## [Provided data]
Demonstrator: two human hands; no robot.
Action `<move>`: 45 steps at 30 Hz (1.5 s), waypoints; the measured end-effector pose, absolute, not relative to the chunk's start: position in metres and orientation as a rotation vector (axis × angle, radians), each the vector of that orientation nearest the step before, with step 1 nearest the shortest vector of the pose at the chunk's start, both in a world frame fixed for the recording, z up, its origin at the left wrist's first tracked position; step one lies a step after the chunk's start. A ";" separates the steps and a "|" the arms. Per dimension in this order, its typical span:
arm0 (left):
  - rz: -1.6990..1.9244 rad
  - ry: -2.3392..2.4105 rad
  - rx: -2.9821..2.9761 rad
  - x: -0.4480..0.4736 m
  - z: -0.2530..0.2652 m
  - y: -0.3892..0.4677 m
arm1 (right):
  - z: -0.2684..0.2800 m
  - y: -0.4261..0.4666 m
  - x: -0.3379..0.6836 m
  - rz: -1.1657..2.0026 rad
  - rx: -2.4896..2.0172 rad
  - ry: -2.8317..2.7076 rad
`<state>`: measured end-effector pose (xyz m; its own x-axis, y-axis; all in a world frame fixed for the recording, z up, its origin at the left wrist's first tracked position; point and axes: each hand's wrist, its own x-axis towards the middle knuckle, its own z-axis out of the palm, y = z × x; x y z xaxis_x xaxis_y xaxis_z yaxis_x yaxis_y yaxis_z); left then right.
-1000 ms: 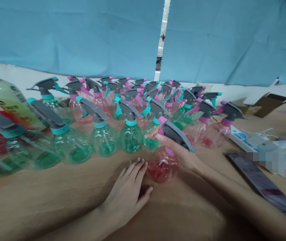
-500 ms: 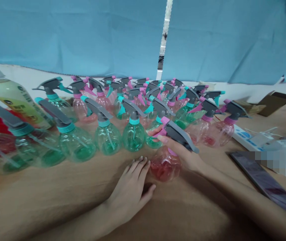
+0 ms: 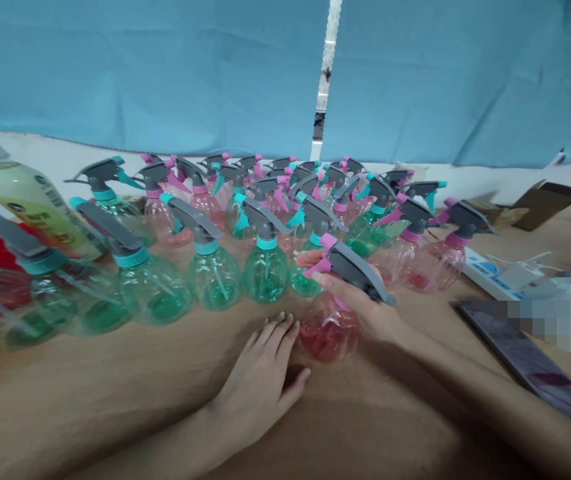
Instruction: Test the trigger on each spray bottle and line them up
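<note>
A pink spray bottle (image 3: 329, 331) with a grey and pink trigger head stands on the table in front of me. My right hand (image 3: 358, 300) is wrapped round its neck from the right, just under the head, with the thumb and fingers near the pink trigger. Part of the neck is hidden by this hand. My left hand (image 3: 268, 360) lies palm down on the table, fingers stretched out, its fingertips close to the bottle's left side. It holds nothing. Just beyond stands a green spray bottle (image 3: 267, 272) with a turquoise collar.
Several more green and pink spray bottles fill the table's back, with a clear green one (image 3: 155, 293) in the front row. A labelled drink bottle (image 3: 40, 200) stands far left. At right are a phone (image 3: 525, 360), a power strip (image 3: 485, 267) and an opened cardboard box (image 3: 548, 203).
The fingers of my right hand have shifted slightly by the trigger. My left hand and the pink spray bottle stay in place.
</note>
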<state>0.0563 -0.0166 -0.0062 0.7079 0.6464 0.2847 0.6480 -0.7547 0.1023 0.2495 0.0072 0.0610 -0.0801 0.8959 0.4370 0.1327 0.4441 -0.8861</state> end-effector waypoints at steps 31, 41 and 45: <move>-0.449 -1.107 -2.904 0.057 -0.004 -0.017 | 0.065 0.006 0.249 0.873 -0.821 -1.544; -0.513 -1.104 -2.896 0.055 -0.007 -0.017 | 0.062 0.009 0.250 0.870 -0.800 -1.559; -0.532 -1.100 -2.911 0.055 -0.007 -0.016 | 0.062 0.010 0.250 0.867 -0.786 -1.570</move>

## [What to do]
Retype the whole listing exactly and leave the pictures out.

## [Written solution]
Demonstrator: two human hands; no robot.
Action `<move>`: 45 steps at 30 Hz (1.5 s), waypoints; the measured end-effector pose, absolute, not relative to the chunk's start: position in metres and orientation as a rotation vector (axis × angle, radians), each the vector of that orientation nearest the step before, with step 1 nearest the shortest vector of the pose at the chunk's start, both in a world frame fixed for the recording, z up, its origin at the left wrist's first tracked position; step one lies a step after the chunk's start. A ";" separates the steps and a "|" the arms. Per dimension in this order, its typical span:
arm0 (left):
  - rz: -1.6990..1.9244 rad
  - ry: -2.3392..2.4105 rad
  - rx: -2.9821..2.9761 rad
  - x: -0.4480..0.4736 m
  - z: -0.2530..0.2652 m
  - y: -0.3892..0.4677 m
arm1 (right):
  - z: -0.2684..0.2800 m
  - y: -0.4261..0.4666 m
  - x: -0.3379..0.6836 m
  - rz: -1.1657..2.0026 rad
  - rx: -2.4896..2.0172 rad
  - ry: -2.8317..2.7076 rad
`<state>`: measured end-effector pose (xyz m; its own x-axis, y-axis; all in a world frame fixed for the recording, z up, its origin at the left wrist's first tracked position; point and axes: each hand's wrist, its own x-axis towards the middle knuckle, its own z-axis out of the palm, y = z × x; x y z xaxis_x xaxis_y xaxis_z yaxis_x yaxis_y yaxis_z); left then right.
-1000 ms: 
-500 ms: 
+0 ms: 
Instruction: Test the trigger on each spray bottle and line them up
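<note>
A pink spray bottle (image 3: 329, 331) with a grey and pink trigger head stands on the table in front of me. My right hand (image 3: 358, 300) is wrapped round its neck from the right, just under the head, with the thumb and fingers near the pink trigger. Part of the neck is hidden by this hand. My left hand (image 3: 268, 360) lies palm down on the table, fingers stretched out, its fingertips close to the bottle's left side. It holds nothing. Just beyond stands a green spray bottle (image 3: 267, 272) with a turquoise collar.
Several more green and pink spray bottles fill the table's back, with a clear green one (image 3: 155, 293) in the front row. A labelled drink bottle (image 3: 40, 200) stands far left. At right are a phone (image 3: 525, 360), a power strip (image 3: 485, 267) and an opened cardboard box (image 3: 548, 203).
The fingers of my right hand have shifted slightly by the trigger. My left hand and the pink spray bottle stay in place.
</note>
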<state>0.0563 -0.0166 -0.0062 0.7079 0.6464 0.2847 0.6480 -0.7547 0.1023 0.2495 0.0072 0.0610 -0.0801 0.8959 0.4370 0.1327 0.4441 -0.8861</state> end-effector waypoints at steps 31, 41 and 45: <move>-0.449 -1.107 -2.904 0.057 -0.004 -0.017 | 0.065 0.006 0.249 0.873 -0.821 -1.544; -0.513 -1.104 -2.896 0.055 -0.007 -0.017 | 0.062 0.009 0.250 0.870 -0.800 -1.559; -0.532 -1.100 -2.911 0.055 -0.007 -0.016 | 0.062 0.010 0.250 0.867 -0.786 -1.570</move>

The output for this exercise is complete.